WHAT TO PRODUCE> The listing below holds a line with "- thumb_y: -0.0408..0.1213" and a later line with "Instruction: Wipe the". Write out those two lines and every line between them, exactly, and nothing else.
Start of Block
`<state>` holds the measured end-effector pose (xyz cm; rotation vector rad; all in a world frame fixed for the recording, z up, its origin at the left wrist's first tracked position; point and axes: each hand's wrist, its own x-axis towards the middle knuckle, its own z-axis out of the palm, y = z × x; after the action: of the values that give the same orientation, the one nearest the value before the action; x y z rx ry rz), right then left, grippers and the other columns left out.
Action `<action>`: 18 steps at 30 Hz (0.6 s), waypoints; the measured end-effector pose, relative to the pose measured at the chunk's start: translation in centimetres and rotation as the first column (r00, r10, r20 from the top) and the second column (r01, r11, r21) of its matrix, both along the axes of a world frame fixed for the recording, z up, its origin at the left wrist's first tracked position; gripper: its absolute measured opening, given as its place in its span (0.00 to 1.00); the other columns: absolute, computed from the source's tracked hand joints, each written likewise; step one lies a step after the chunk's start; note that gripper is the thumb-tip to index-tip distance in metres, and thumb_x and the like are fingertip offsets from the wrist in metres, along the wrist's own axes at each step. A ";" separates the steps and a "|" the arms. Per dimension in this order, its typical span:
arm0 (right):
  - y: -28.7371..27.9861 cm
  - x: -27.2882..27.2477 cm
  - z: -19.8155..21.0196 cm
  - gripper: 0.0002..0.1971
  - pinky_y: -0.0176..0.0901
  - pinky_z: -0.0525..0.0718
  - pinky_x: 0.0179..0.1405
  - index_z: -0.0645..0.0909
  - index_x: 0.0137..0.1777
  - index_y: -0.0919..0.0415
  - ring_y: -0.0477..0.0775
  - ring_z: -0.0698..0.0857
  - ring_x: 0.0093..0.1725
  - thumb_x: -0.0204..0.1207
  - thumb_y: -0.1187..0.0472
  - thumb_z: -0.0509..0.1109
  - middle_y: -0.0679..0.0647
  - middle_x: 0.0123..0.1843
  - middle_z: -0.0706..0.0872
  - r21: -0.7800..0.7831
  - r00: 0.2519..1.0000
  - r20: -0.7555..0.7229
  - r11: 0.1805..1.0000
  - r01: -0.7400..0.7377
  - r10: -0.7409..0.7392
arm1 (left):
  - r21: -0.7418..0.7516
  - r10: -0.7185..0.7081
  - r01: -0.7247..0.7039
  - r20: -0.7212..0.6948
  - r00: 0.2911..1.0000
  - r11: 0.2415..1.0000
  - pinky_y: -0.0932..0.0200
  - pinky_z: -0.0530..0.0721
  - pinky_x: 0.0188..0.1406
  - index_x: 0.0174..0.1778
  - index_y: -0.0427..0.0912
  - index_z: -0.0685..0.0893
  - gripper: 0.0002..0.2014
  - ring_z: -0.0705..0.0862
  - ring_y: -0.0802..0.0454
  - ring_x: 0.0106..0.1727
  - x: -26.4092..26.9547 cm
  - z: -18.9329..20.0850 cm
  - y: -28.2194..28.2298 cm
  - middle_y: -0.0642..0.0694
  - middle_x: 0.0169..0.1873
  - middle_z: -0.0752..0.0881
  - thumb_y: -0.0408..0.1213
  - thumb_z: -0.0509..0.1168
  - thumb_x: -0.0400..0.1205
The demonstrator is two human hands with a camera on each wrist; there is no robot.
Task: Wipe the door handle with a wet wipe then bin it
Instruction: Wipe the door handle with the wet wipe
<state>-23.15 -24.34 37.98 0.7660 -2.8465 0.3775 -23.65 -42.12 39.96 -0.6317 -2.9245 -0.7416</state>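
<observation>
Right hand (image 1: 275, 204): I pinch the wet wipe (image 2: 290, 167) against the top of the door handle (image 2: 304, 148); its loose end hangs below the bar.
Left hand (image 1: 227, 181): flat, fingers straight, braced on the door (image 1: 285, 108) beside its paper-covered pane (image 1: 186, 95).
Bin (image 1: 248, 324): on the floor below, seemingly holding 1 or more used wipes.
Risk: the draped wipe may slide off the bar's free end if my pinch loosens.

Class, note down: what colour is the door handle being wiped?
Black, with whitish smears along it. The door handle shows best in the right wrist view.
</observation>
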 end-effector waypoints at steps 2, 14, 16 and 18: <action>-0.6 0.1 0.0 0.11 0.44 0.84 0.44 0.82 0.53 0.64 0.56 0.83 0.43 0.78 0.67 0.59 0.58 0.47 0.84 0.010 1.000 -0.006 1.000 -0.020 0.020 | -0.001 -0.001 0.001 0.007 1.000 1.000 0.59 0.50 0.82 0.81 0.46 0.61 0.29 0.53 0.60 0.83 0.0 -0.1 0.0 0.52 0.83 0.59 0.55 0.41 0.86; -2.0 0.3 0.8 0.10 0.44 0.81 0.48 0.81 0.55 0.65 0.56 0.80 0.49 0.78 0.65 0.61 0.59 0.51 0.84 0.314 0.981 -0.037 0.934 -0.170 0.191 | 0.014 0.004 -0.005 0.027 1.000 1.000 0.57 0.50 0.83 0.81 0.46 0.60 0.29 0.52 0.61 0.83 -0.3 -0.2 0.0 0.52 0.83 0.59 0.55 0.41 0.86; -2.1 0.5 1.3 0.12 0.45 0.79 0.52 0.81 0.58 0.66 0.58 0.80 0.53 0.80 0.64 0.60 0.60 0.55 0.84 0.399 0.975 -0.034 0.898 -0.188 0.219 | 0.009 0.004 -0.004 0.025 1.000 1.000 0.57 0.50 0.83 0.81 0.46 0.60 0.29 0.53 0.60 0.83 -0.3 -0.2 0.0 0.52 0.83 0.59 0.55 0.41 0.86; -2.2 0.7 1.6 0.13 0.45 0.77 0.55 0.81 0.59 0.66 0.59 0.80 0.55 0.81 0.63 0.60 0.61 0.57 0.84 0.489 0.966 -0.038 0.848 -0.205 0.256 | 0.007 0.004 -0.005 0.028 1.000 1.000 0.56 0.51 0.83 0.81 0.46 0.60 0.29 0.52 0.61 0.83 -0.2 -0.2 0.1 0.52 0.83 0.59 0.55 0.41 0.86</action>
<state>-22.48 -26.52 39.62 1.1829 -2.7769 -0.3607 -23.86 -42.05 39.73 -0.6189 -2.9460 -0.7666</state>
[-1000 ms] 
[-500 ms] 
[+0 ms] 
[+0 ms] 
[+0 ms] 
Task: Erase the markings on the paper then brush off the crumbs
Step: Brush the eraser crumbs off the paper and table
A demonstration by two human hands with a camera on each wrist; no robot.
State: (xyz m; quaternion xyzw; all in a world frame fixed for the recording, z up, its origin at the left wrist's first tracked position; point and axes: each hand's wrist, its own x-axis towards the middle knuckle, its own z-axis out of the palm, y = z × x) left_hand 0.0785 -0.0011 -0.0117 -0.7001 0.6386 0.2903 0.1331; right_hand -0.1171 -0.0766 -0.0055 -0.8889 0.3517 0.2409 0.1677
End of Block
YOUR SOLUTION>
  - thumb_y: -0.0408..0.1213
  - thumb_z: -0.0509..0.1168
  - thumb_x: -0.0400..0.1205
The demonstrator is two human hands with a camera on each wrist; there is no robot.
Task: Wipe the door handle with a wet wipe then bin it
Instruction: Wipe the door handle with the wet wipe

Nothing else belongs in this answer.